В окнах падал снежок. Туманная изморозь по краям закрывала стекла. Туманчики крыльев распухали, раздвигались. Одно прошелестело надо мной. Крылышко. Пропело ласковую песенку.
Спи, мой бэби,
Сладкий, славный бэби…
Оно провело рукой по моей голове. Закрой глазки, люби меня. Закрой серые глазки, я тебя потрогаю. Люби меня, дорогая, я тебя люблю. Ты молодая, а я хромой, 32-летний мужчина. Библиотекарши сомлели при виде меня — видишь, какой я хороший. Я тебя поглажу, только поглажу. Проведу рукой по твоей мордочке, по грудочке, по животику, по твоим длинным, как речки, ножкам. Я опытный очень. Знаю толк во всем этом. Я женщин люблю, ты женщина, ты будешь женщиной. Сероокая, глаза твои поголубеют от любви. Я коснусь тебя, дурочка, не бойся. Крылышком поглажу, крылышком, пальчиком сладким поманю в кусточки — тем, которого нет, и вторым, которого нет. Взмахнули мои крылышки серенькие. Голубь я, голубь сизокрылый, твой любимый. Отдайся, дурочка.
Наклонился надо мной и трепал по плечу крылышком. Запахом лосьона и начищенных туфель несло от него. Ах, какой вы милый. Взрослый какой. Настоящий художник. Хочу любить тебя. Люблю, трясусь вся. И вот мы по улице идем себе. Прихрамывает, хлопает крыльями. Херувимчик ты мой, серафимчик. А улыбочка дьявольская, хитренькая. Ты будешь мой, а я твоя. Потому что я влюбилась, втрескалась до потери сознания. А за окошком зима, зима. А в комнате очень тепло. И все впритык. Студентики разные. Девочки, мальчики. Читают. С карандашиками возятся. Пересматриваются, переглядываются. А ты, мой возлюбленный, хромаешь. Идем по снегу, идем по траве, идем по тополиному пуху.
— Куда же ты пальчики свои дел?
— Одна женщина откусила в порыве страстной любви. Меня ведь очень любят дамы. Ты ведь еще не знаешь, какой я. Но ты узнаешь.

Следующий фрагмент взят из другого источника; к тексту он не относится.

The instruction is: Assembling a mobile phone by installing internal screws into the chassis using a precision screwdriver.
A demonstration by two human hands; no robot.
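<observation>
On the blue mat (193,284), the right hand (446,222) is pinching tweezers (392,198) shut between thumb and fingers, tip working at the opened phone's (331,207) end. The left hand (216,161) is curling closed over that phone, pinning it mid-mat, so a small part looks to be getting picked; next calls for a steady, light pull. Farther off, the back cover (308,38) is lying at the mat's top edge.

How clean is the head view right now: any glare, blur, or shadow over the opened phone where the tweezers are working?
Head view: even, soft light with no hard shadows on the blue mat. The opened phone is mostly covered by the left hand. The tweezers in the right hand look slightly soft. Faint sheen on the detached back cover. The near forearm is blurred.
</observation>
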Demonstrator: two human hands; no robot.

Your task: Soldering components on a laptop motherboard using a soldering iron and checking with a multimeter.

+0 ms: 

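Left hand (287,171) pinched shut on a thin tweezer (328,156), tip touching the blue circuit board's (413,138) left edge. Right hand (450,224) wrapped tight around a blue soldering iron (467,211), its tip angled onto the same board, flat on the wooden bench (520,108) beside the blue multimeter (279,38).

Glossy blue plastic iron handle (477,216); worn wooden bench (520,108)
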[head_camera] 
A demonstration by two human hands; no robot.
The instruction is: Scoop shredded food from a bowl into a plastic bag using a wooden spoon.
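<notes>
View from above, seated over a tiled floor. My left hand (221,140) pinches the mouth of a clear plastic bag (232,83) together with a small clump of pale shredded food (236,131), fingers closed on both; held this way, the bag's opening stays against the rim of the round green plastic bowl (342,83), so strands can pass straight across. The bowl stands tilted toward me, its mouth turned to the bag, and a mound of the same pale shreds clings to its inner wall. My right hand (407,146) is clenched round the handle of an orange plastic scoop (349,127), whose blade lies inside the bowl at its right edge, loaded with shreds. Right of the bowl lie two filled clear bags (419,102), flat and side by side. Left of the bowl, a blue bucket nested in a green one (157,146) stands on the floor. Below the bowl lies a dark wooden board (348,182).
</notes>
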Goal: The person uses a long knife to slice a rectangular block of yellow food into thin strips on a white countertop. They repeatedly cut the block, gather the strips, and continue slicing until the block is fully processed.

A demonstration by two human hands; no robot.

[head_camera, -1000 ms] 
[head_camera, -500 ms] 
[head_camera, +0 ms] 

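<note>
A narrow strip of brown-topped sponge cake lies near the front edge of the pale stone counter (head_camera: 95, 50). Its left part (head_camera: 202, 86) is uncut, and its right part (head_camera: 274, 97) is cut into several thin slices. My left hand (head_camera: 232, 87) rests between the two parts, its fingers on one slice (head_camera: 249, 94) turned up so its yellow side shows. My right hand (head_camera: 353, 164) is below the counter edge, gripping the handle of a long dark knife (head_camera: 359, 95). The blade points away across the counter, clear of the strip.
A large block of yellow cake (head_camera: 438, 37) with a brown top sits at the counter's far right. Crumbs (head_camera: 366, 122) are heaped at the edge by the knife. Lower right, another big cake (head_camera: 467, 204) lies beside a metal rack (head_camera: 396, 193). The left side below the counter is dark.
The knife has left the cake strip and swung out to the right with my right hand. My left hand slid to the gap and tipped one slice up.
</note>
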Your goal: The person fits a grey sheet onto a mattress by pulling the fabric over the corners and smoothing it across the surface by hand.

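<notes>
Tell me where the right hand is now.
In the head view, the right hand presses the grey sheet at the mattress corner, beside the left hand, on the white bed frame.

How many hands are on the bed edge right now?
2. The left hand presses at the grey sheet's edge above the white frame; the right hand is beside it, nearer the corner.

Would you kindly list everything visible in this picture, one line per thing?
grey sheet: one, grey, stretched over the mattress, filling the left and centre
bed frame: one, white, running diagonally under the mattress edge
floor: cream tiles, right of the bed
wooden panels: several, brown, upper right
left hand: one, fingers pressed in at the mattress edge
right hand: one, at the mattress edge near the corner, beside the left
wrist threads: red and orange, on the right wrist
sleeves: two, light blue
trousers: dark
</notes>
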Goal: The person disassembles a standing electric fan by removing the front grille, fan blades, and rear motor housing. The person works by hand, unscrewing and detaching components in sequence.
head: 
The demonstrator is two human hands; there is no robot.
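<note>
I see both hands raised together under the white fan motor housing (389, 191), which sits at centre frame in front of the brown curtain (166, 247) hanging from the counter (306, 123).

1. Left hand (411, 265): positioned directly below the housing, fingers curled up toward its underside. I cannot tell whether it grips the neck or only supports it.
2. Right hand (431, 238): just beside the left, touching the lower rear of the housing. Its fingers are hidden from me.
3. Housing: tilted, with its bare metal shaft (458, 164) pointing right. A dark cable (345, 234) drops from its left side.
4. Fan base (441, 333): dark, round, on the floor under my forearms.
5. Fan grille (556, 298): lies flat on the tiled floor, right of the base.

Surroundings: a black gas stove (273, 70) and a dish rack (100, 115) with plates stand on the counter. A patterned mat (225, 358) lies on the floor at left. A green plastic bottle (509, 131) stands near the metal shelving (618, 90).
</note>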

И вот мы в маленькой деревянной комнатке. Вдвоем, нестерпимо вдвоем. Душно в маленькой. Вдвоем чего-то пьем. По маленькой. По большой. Допотопная комнатка. Чуть ли не с печкой. Ты красивый мой, хромой и беспечный. Как жук в комнатке этой, как в коробочке. Под кроватью женские тапочки. А в шкафу стоят женские туфельки. Ты мужчина мой, я люблю тебя. Пальтецо дамское замшевое в уголочке висит, слегка обтрепанное. Жучок ты мой крылышкуйный. Я боюсь, понимаешь, боюсь. Не бойся, дурочка, вставай, отряхайся. А ты боялась, дурочка. А ничего страшного. Правда же?